A total preventive maintenance programme is not a haphazard approach to maintenance. Instead, it is a highly focused technique that requires a well-implemented strategy to work.
Total preventive maintenance approaches maintenance and manufacturing productivity from several angles. These include an emphasis on proactive measures and integration with continuous improvement.
Let's explore these pillars of autonomous maintenance, or TPM principles, in more detail below.
Emphasis on Proactive Measures
Before total preventative maintenance was established as a foundational principle for maintenance and repair work, it was preceded by reactive maintenance. The latter concept revolves around operators and engineers dealing with emergencies as and when they arise.
There were few, if any, measures put into place to help prevent breakdowns and machine downtime. As such, reactive maintenance was a backward- and not forward-looking approach that wasted considerable organisational resources. However, that all changed with the introduction of proactive maintenance strategies through planned maintenance.

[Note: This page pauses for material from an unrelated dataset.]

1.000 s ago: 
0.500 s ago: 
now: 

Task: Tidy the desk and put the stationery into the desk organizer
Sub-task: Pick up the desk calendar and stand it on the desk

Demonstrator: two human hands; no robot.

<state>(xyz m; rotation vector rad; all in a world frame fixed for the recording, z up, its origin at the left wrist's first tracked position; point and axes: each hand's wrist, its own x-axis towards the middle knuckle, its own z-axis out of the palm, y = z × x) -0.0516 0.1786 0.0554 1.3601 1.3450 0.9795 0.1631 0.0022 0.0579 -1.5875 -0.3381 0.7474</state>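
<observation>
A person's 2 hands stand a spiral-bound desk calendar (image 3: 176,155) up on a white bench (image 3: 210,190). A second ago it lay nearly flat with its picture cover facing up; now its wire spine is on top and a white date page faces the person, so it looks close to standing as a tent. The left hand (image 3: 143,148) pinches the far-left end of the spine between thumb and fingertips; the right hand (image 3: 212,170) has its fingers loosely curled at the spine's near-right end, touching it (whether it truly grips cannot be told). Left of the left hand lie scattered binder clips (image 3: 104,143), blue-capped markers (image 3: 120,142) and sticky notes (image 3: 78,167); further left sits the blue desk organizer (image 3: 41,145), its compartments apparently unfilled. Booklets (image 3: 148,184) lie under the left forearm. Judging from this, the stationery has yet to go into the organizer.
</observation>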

Also referred to as preventive or preventative maintenance, this technique focuses on ways of preventing machine downtime, reducing costs, and improving operational efficiency and overall equipment effectiveness while streamlining production processes by emphasising proactive and preventive maintenance.
This is often achieved through the use of a computerised maintenance management system (CMMS). It enables maintenance managers to achieve quality maintenance through issuing work orders, managing inventory and spare parts, and working on preventive maintenance tasks, among others.
Overall, maintenance management software ensures that there is planned time and a special schedule for maintenance activities, often performed in conjunction with low production periods, to guarantee greater machine uptime without interrupting regular production workflows.
In this blog post, you can learn more about the benefits of preventive maintenance.
Integration with Continuous Improvement
Another core concept of total preventive maintenance is its integration with continuous improvement. A TPM programme is part of total maintenance, but this is never a fixed or static situation.
That’s because equipment and machinery will always need oversight to confirm maintenance is carried out at the right time, every time. In addition, for every month or year that a machine works (depending on the type), its value depreciates.
However, asset lifespans can be extended and optimised through accurate preventive maintenance as a holistic approach. Furthermore, the proactive or preventive maintenance approach should be one that is constantly being streamlined and refined, and this is where a CMMS proves useful.
As part of its extensive capabilities, a CMMS is able to produce insightful data, analytics and reports for ultimate decision making. This means that maintenance managers can quickly and easily see what’s working and what isn’t on every piece of machinery under their control.
When they’re able to make such observations, they can also improve their decision-making processes to optimise the machine’s efficiency without compromising other machines on the production line. Through continuous improvement, teams also play a more important role.
Job descriptions are no longer clearly delineated and separated, but rather, there’s a blurring of lines between operators and engineers. It means that everyone takes the right level of responsibility for all the machines in a plant. This can be very effective in improving productivity by increasing uptime, reducing cycle times and eliminating defects.
Finally and importantly, TPM preventive maintenance often aligns with overall business improvement goals. This implies that organisations rely heavily on preventative maintenance efforts as a total solution to help the organisation see strong returns on their investment and to ensure that profitability remains strong.